**Instructions for the task:**
Retype the listing exactly. Leave out the images.
________________________
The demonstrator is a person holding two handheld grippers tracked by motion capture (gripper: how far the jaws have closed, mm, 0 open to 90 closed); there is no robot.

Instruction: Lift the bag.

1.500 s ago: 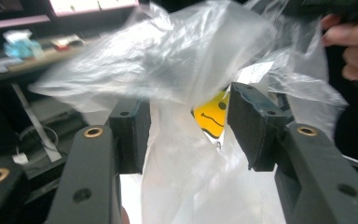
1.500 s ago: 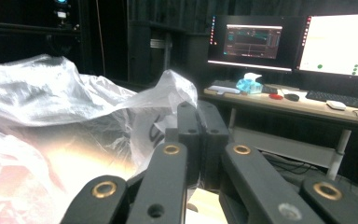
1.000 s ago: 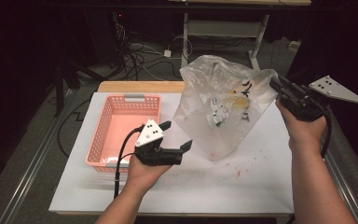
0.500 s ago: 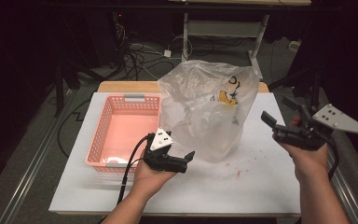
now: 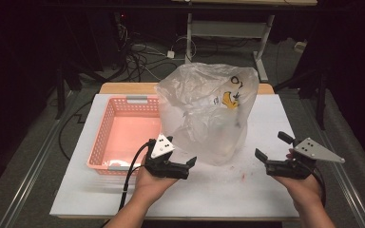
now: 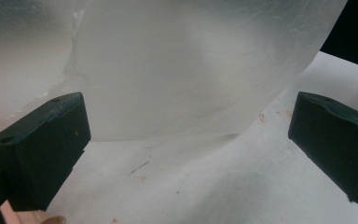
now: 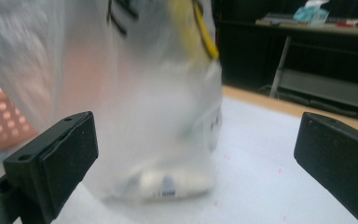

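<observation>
Grippers first: left gripper (image 5: 186, 166) and right gripper (image 5: 272, 153) both sit low on the white table (image 5: 218, 194) with jaws wide apart and empty, so I'd pinch the floppy clear plastic bag (image 5: 204, 114) standing between them, beside the pink basket (image 5: 123, 128), up high where the film bunches.

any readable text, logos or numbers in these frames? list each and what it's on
Nothing can be read for certain.
Plastic bag: black marks and a yellow figure printed near its top, not legible as words.
Small packet inside the bag: label blurred, unreadable.
Pink basket: no text visible.
</observation>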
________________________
**Response to this exercise:**
The demonstrator is a person holding two handheld grippers tracked by motion capture (gripper: how far the jaws have closed, mm, 0 open to 90 closed); there is no robot.

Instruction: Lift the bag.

1.500 s ago: 
1.500 s ago: 
1.000 s ago: 
0.500 s ago: 
now: 
now: 
now: 

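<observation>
Grippers first: left gripper (image 5: 186, 166) and right gripper (image 5: 272, 153) both sit low on the white table (image 5: 218, 194) with jaws wide apart and empty, so I'd pinch the floppy clear plastic bag (image 5: 204, 114) standing between them, beside the pink basket (image 5: 123, 128), up high where the film bunches.

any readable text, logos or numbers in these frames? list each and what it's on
Nothing can be read for certain.
Plastic bag: black marks and a yellow figure printed near its top, not legible as words.
Small packet inside the bag: label blurred, unreadable.
Pink basket: no text visible.
</observation>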

Nothing remains to be added to the output.